• **Work request**: In the entries below, count each line where "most" appears. Give the total and nothing more.

§

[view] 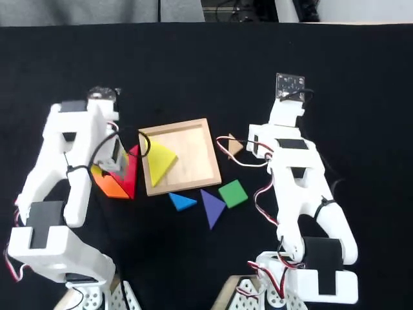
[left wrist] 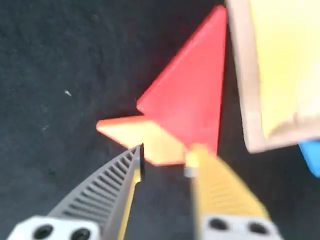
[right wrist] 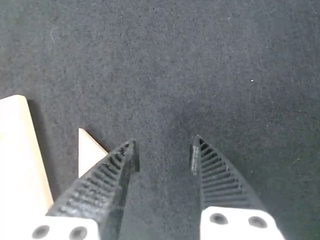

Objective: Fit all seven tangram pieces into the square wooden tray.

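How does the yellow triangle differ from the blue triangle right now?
The yellow triangle lies inside the wooden tray; the blue triangle sits on the black cloth just outside it. The yellow triangle is clearly larger than the blue triangle. Both are triangular tangram pieces.

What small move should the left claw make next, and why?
Probably lower and close on the orange piece: the open left claw straddles its corner beside the red triangle, and only the yellow triangle lies in the tray.
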Robot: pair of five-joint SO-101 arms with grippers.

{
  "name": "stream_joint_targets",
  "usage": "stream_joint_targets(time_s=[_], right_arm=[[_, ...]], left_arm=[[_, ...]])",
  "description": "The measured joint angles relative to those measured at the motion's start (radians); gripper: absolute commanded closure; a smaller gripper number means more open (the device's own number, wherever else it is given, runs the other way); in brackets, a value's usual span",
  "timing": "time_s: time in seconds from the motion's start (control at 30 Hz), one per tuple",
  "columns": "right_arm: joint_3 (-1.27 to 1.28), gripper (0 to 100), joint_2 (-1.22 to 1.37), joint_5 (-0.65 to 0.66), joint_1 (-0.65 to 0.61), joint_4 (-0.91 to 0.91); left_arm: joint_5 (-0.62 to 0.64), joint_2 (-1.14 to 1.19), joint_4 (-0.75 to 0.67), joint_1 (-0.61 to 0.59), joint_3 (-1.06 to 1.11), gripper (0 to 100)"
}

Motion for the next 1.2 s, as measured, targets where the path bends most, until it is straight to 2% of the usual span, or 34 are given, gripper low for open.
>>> stream_joint_targets(time_s=[0.17, 0.37, 0.77, 0.97, 1.2], right_arm=[[0.0, 82.2, 0.0, 0.0, 0.0, 0.0], [0.0, 82.2, 0.0, 0.0, 0.0, 0.0], [0.0, 82.2, 0.0, 0.0, -0.012, 0.0], [0.0, 82.2, 0.0, 0.0, -0.028, 0.0], [0.0, 82.2, 0.0, 0.0, -0.028, 0.0]], left_arm=[[-0.005, -0.005, -0.216, 0.018, 0.164, 66], [0.092, -0.009, -0.344, 0.009, 0.192, 67], [0.11, -0.009, -0.345, -0.011, 0.19, 67], [0.015, -0.021, -0.296, -0.014, 0.149, 67], [-0.055, -0.021, -0.364, -0.018, 0.152, 67]])
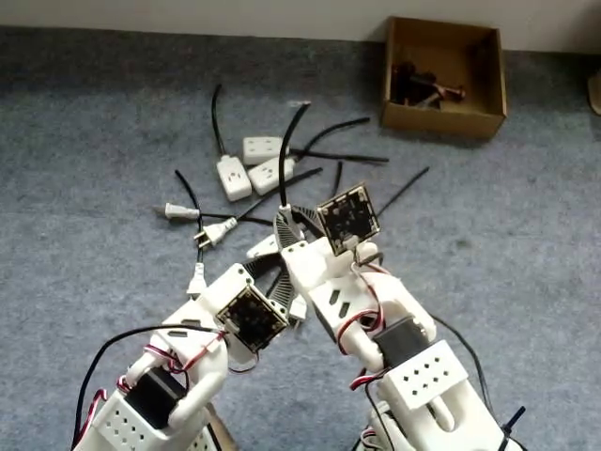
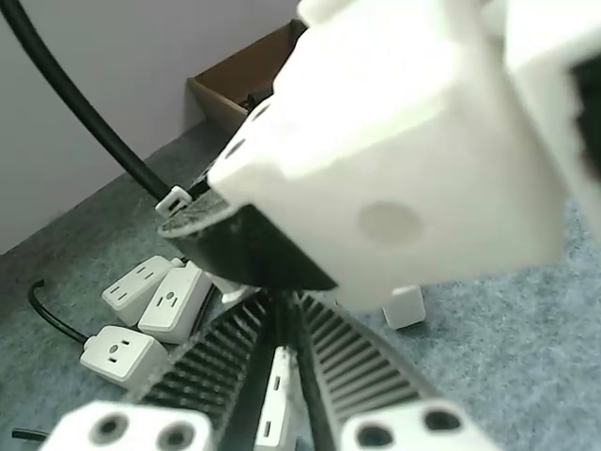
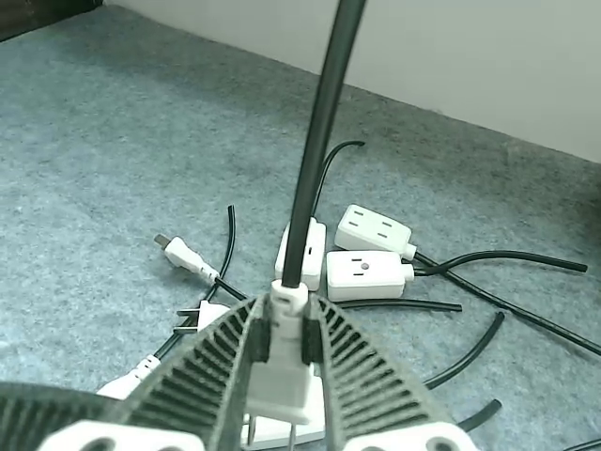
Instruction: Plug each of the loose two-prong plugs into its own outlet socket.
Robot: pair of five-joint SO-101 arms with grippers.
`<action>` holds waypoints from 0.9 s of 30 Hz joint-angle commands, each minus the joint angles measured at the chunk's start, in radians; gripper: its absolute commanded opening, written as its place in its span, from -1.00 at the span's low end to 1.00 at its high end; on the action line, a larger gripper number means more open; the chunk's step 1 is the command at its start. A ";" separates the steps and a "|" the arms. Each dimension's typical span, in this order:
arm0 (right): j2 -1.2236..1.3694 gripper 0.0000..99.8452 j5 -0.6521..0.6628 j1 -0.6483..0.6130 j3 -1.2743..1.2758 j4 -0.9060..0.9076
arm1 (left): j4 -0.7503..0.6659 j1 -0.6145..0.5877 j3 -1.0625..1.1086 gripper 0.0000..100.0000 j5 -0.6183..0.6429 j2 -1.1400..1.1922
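Just ahead of the arms, above the carpet (image 1: 94, 141), found the right gripper (image 3: 286, 324) clamped on a white plug (image 3: 280, 381), cord (image 3: 319, 141) upright, and the left gripper (image 2: 280, 324) pinched on what looked like an outlet socket (image 2: 272, 404) beneath it. Judged this pairing under way, not seated. Saw other loose plugs (image 1: 214, 233) and three free outlets (image 1: 234, 177) lying unjoined farther out.
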 commanded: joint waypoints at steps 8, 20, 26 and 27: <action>-0.038 -0.99 -0.005 -0.005 -0.067 0.059 | -0.041 -0.051 -0.005 -0.99 0.008 -0.010; -0.102 -0.99 -0.002 -0.002 -0.074 0.058 | -0.087 -0.010 0.015 -0.99 0.009 -0.012; -0.088 -0.99 -0.005 -0.007 -0.074 0.058 | -0.091 -0.008 0.015 -0.99 0.009 -0.012; -0.090 -0.99 -0.005 -0.007 -0.074 0.058 | -0.092 -0.008 0.016 -0.99 0.009 -0.012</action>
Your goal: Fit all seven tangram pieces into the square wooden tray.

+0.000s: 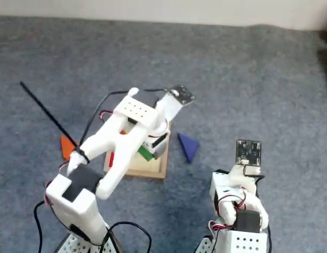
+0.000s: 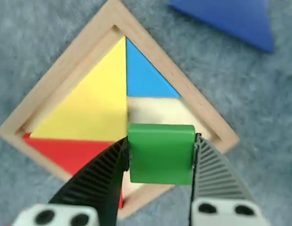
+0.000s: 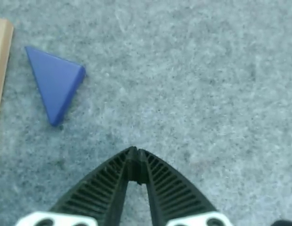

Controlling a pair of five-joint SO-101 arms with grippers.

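Observation:
The square wooden tray (image 2: 61,75) (image 1: 153,171) lies on the carpet and holds a yellow triangle (image 2: 89,103), a light blue triangle (image 2: 146,75) and a red piece (image 2: 66,153). My left gripper (image 2: 160,150) is shut on a green square piece (image 2: 160,153) (image 1: 145,153), held just above the tray's bare spot (image 2: 160,113). A dark blue triangle (image 1: 188,145) (image 2: 231,16) (image 3: 54,82) lies on the carpet just right of the tray. An orange piece (image 1: 66,146) lies left of the tray, partly behind the left arm. My right gripper (image 3: 136,165) is shut with nothing in it, hovering over carpet near the front.
Grey carpet covers the whole work area. A thin black rod (image 1: 47,113) slants across the carpet at the left. The right arm's base (image 1: 240,232) stands at the front right, with open carpet beyond it.

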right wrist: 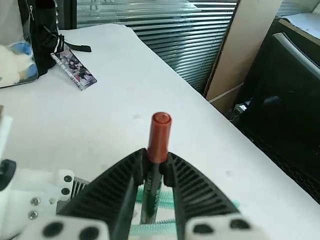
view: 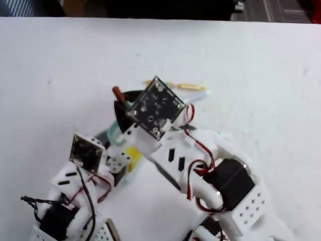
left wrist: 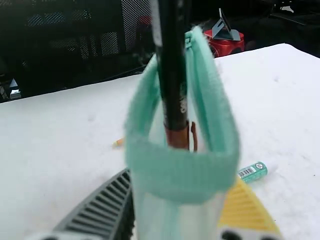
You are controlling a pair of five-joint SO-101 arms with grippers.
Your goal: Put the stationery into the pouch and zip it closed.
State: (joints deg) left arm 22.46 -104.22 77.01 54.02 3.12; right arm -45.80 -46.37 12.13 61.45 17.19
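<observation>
The white table (view: 261, 55) carries a yellow pencil (view: 186, 86) toward its far middle, with a teal pen (view: 199, 95) lying just beside it, the two roughly parallel. Elsewhere on the white top, a patterned ruler (right wrist: 75, 68) lies flat next to a black bag (right wrist: 42, 30) and a plush toy (right wrist: 15, 62).

White tabletop (view: 261, 60), slatted window blinds (right wrist: 160, 20) behind it, tan wooden panel (right wrist: 245, 45) beside the blinds
</observation>
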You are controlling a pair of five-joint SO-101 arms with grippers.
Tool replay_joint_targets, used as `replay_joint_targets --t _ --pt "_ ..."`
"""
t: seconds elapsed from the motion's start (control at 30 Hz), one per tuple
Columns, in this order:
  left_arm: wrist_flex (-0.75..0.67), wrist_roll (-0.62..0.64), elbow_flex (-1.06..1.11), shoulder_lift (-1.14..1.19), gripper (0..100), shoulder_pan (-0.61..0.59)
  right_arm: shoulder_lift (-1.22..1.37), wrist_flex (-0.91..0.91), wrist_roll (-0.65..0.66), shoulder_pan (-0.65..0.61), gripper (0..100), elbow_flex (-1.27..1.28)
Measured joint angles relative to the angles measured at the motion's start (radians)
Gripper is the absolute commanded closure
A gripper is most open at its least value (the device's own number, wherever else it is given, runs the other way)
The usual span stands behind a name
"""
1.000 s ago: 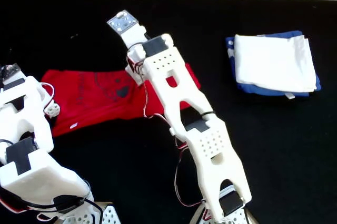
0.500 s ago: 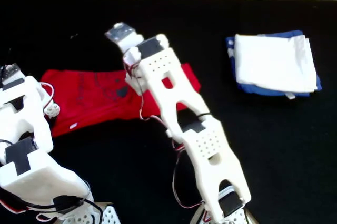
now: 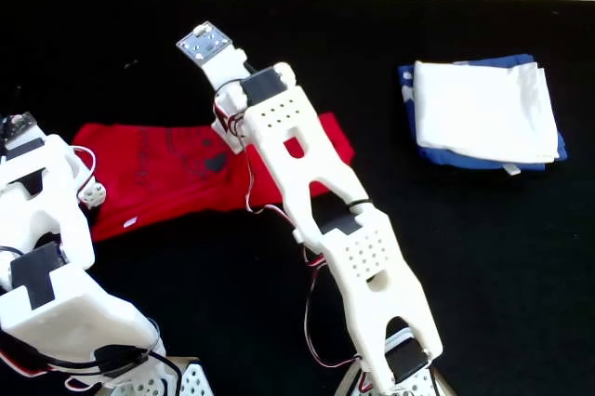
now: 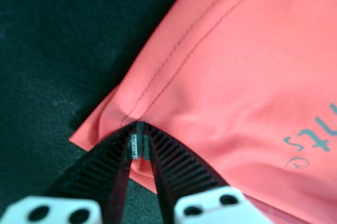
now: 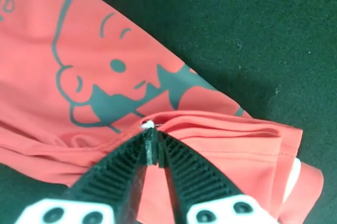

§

• **Written response**: 2